Quando mercoledì mattina il premier Mario Draghi si presentava al Senato per fare il punto della crisi del suo governo, tutti concordavano che non sarebbe stato facile ricomporre la maggioranza di “unità nazionale”. Tuttavia, il discorso pronunciato a Palazzo Madama aveva diffuso un certo ottimismo nelle ore seguenti, spento nel primissimo pomeriggio dall’aut-aut del centro-destra. Lega e Forza Italia chiarivano che avrebbero continuato a sostenere l’esecutivo senza il Movimento 5 Stelle. A fare saltare i nervi ai due partiti sarebbe stato il riferimento del premier durante il suo intervento a due temi scottanti cari al centro-destra: le licenze agli stabilimenti balneari e le proteste dei tassisti.
Nelle scorse settimane, la categoria aveva indetto diverse manifestazioni per protestare contro la riforma relativa alle licenze taxi e alle autorizzazioni NCC (Noleggio Con Conducente), allo studio del governo. Entro sei mesi dall’approvazione del DDL Concorrenza, l’esecutivo è autorizzato dal Parlamento a rivedere la disciplina sull’offerta dei servizi di mobilità tramite l’utilizzo di applicazioni web e quella sui vincoli territoriali.
Proteste dei tassisti contro riforma licenze e Uber
Partiamo proprio da quest’ultima. Sul piano normativo i taxi in Italia sono servizi di mobilità territoriale, così come gli autobus di linea e le metro.

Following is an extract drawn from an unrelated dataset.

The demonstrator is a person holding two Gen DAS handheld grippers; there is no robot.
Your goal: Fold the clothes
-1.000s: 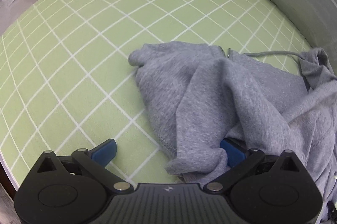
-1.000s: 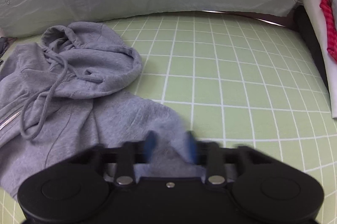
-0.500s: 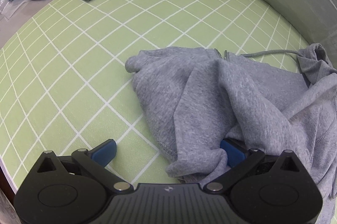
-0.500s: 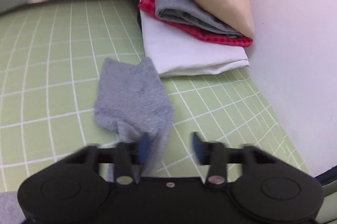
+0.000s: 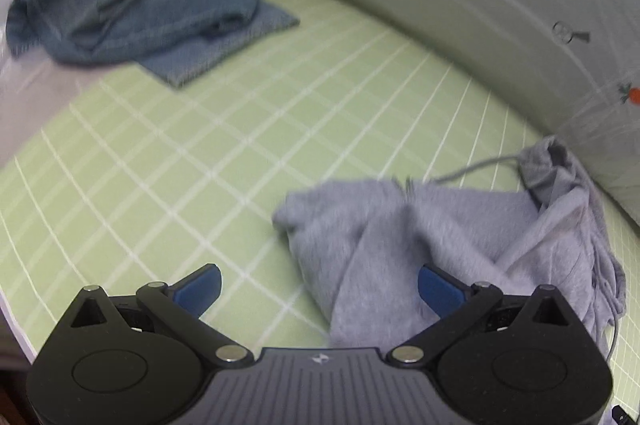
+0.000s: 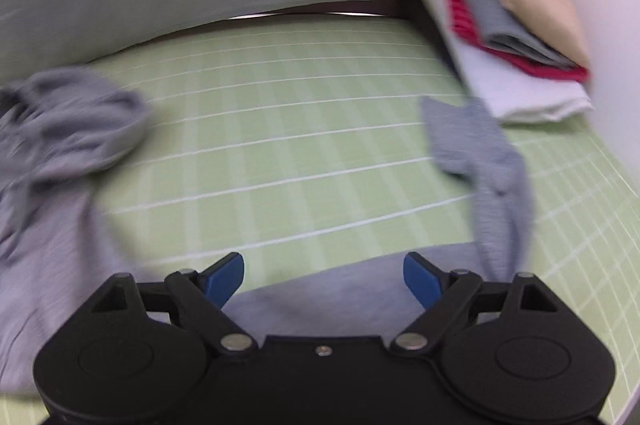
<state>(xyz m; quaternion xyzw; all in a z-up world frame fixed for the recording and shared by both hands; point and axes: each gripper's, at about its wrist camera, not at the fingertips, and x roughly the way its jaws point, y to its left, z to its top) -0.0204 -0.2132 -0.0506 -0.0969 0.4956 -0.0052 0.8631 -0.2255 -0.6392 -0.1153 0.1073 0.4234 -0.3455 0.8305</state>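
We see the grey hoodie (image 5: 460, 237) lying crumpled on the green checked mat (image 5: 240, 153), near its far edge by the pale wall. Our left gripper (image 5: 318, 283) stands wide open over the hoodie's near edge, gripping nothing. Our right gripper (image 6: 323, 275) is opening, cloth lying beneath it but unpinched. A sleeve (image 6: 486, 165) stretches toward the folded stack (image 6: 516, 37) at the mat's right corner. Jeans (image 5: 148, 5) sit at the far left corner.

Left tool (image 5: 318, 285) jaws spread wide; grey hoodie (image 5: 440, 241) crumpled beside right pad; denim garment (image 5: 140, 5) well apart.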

In teoria, ciò significa che se il Comune di Fiumicino rilascia licenze ai tassisti, questi non possono offrire servizio primario a Roma. Invece, negli ultimi anni sta accadendo che molti tassisti svolgano servizio nei grossi centri urbani, pur essendo autorizzati a operare primariamente in comuni limitrofi. Ci sono, poi, anche moltissimi abusivi, cioè persone che svolgono la professione senza essere stati autorizzati.

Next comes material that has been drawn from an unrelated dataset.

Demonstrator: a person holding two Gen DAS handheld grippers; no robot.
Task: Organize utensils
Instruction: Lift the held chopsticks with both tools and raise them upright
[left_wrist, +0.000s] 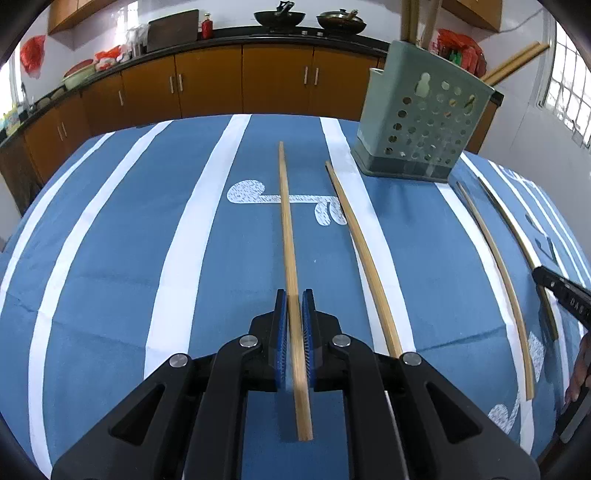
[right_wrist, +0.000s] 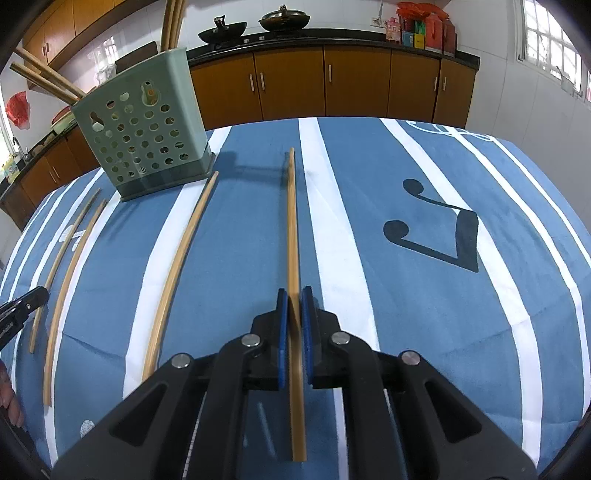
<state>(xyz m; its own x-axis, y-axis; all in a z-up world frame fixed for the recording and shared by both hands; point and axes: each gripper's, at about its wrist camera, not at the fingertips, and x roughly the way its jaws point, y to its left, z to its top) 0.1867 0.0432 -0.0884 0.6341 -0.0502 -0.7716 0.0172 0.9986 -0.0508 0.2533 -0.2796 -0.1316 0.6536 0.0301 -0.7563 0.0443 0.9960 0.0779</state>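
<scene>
Bamboo chopsticks are clamped in both claws. In the left wrist view a chopstick is gripped between the blue pads of the left claw, its far end resting on the blue-and-white striped cloth. The right claw is likewise closed on its own chopstick. A loose chopstick lies just beside (two more further right). The perforated green plastic holder stands upright beyond, with chopsticks inside.
</scene>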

Da questo punto di vista, le proteste dei tassisti appaiono almeno legittime. La riforma del governo Draghi puntava, infatti, ad eliminare il vincolo di territorialità, di fatto consentendo ai tassisti di operare in tutta la regione in cui eventualmente hanno ricevuto la licenza. La categoria teme, però, che ciò porti a una concentrazione dell’offerta nelle principali aree urbane, che risultano essere anche le più remunerative.

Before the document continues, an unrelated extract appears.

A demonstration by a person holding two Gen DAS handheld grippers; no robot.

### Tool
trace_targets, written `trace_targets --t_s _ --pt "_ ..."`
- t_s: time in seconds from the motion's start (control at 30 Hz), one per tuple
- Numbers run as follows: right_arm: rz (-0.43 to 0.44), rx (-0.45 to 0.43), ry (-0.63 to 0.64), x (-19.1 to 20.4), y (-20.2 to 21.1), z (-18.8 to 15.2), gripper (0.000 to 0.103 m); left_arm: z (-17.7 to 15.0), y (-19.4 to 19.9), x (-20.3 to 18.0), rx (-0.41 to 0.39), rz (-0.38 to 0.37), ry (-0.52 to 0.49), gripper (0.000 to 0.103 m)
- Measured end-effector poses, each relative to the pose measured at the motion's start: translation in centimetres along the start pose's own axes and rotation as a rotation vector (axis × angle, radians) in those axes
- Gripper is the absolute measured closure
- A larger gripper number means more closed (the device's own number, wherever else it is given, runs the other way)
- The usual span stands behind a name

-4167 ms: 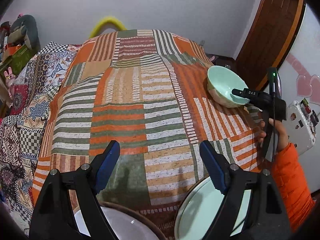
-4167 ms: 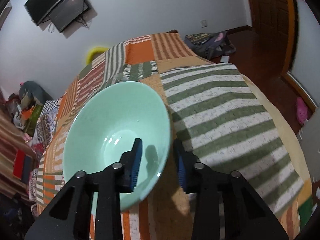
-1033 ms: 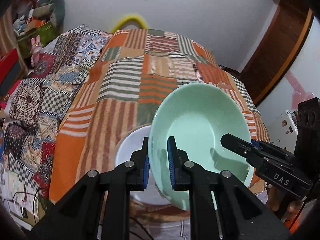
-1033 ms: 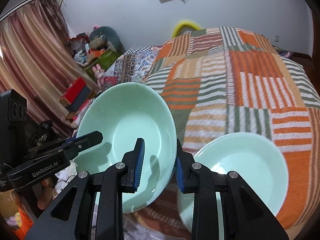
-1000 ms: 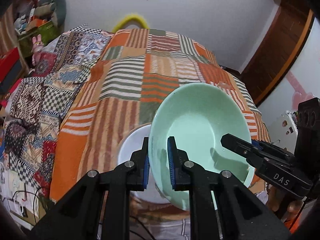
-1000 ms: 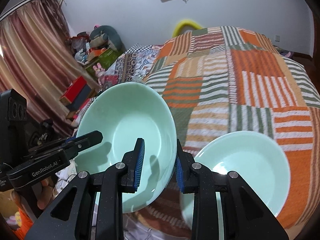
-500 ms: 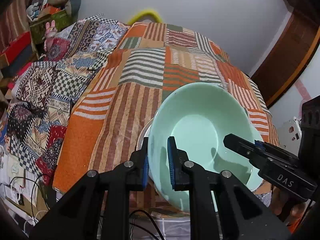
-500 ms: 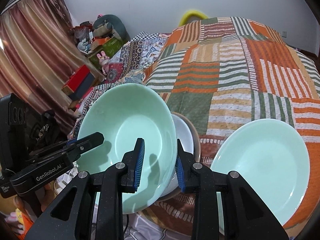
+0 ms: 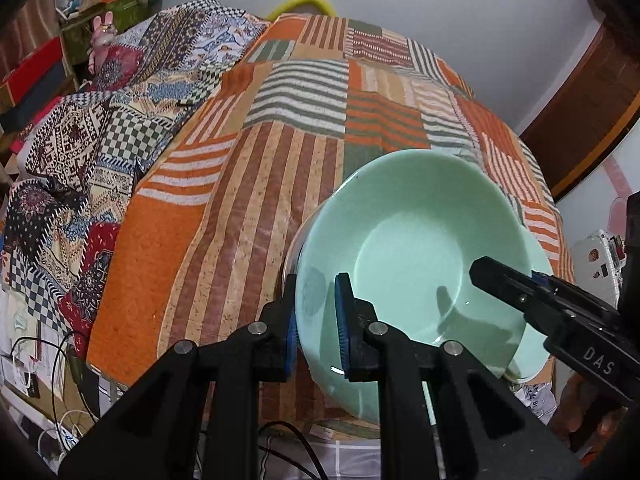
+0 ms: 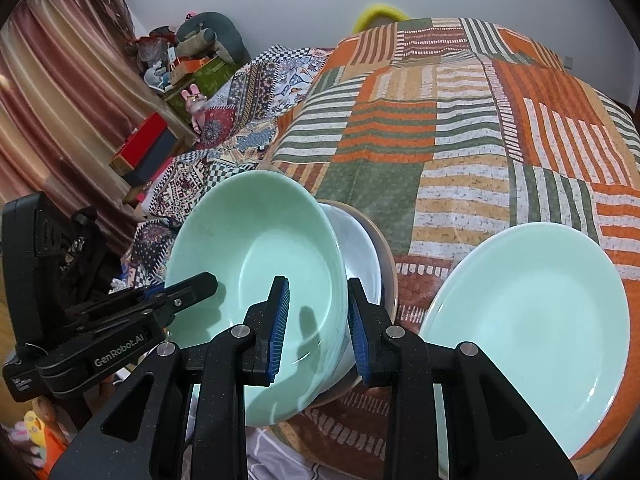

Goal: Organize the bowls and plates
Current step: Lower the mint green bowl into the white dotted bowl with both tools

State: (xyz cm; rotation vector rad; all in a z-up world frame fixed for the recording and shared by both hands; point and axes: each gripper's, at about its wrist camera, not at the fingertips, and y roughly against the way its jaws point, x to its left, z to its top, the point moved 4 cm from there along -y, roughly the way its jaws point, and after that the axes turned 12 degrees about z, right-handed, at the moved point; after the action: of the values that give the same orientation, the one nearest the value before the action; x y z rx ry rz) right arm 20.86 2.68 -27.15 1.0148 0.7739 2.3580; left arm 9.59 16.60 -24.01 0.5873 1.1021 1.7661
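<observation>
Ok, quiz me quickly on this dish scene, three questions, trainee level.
1. True or false: only one gripper holds the green bowl.
2. What sits just beneath the green bowl? A) a white dish B) a box C) a cup
3. Fill in: in the right wrist view, the green plate lies to the bowl's ____.

Key
1. False: the left gripper and the right gripper both clamp its rim.
2. A
3. right
</observation>
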Motion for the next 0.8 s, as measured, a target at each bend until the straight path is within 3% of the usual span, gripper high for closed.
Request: trace_targets --t_s 0.37,0.57,0.8 --pt "-0.002 0.019 -0.001 -0.5 -0.8 -0.1 0.075 -0.1 -1.2 0.0 0.016 0.010 -0.003 0.088" --pt "-0.047 0.020 0.064 0.1 -1.0 -0.2 0.075 -0.2 -1.5 0.0 -0.002 0.061 -0.029 0.088" --pt "-0.075 0.016 0.105 0.3 -0.9 -0.1 0.075 -0.2 -1.8 0.1 -0.002 0.062 -0.032 0.088"
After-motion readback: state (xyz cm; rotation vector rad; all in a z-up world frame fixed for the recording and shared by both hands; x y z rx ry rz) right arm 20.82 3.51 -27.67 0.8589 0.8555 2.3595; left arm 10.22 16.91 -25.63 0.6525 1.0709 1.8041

E poi c’è Uber. I servizi di prenotazione tramite app sono già riconosciuti da un Dpcm del 2019, per cui i tassisti temono che la volontà di riprendere la disciplina tramite decreto legislativo o legge sarebbe un modo per superare i limiti di un Dpcm, il quale non potrebbe derogare agli obblighi e ai divieti contenuti dalle leggi del settore. In altre parole, il governo Draghi avrebbe spalancato le porte a multinazionali come Uber, consentendo loro di accumulare licenze e di operare su tutto il territorio nazionale grazie a un piano normativo meno stringente di quello a cui sono tenuti ad operare i tassisti. Con il tempo, ciò porterebbe a un mercato oligopolistico, cioè nelle mani di pochi operatori di grosse dimensioni. Le tariffe, anziché scendere, nel migliore dei casi rimarrebbero inalterate.
Valore licenze taxi a rischio
Il problema ruota tutto attorno al crollo di valore delle licenze, che una eventuale liberalizzazione provocherebbe. Le proteste dei tassisti si concentrano su questo tema molto sensibile. Gli operatori spesso acquistano la licenza prendendo a prestito un mutuo con l’obiettivo di rivenderla quando andranno in pensione. In sostanza, una sorta di buonuscita che verrebbe a mancare e che, soprattutto, avrebbe reso vani i sacrifici passati.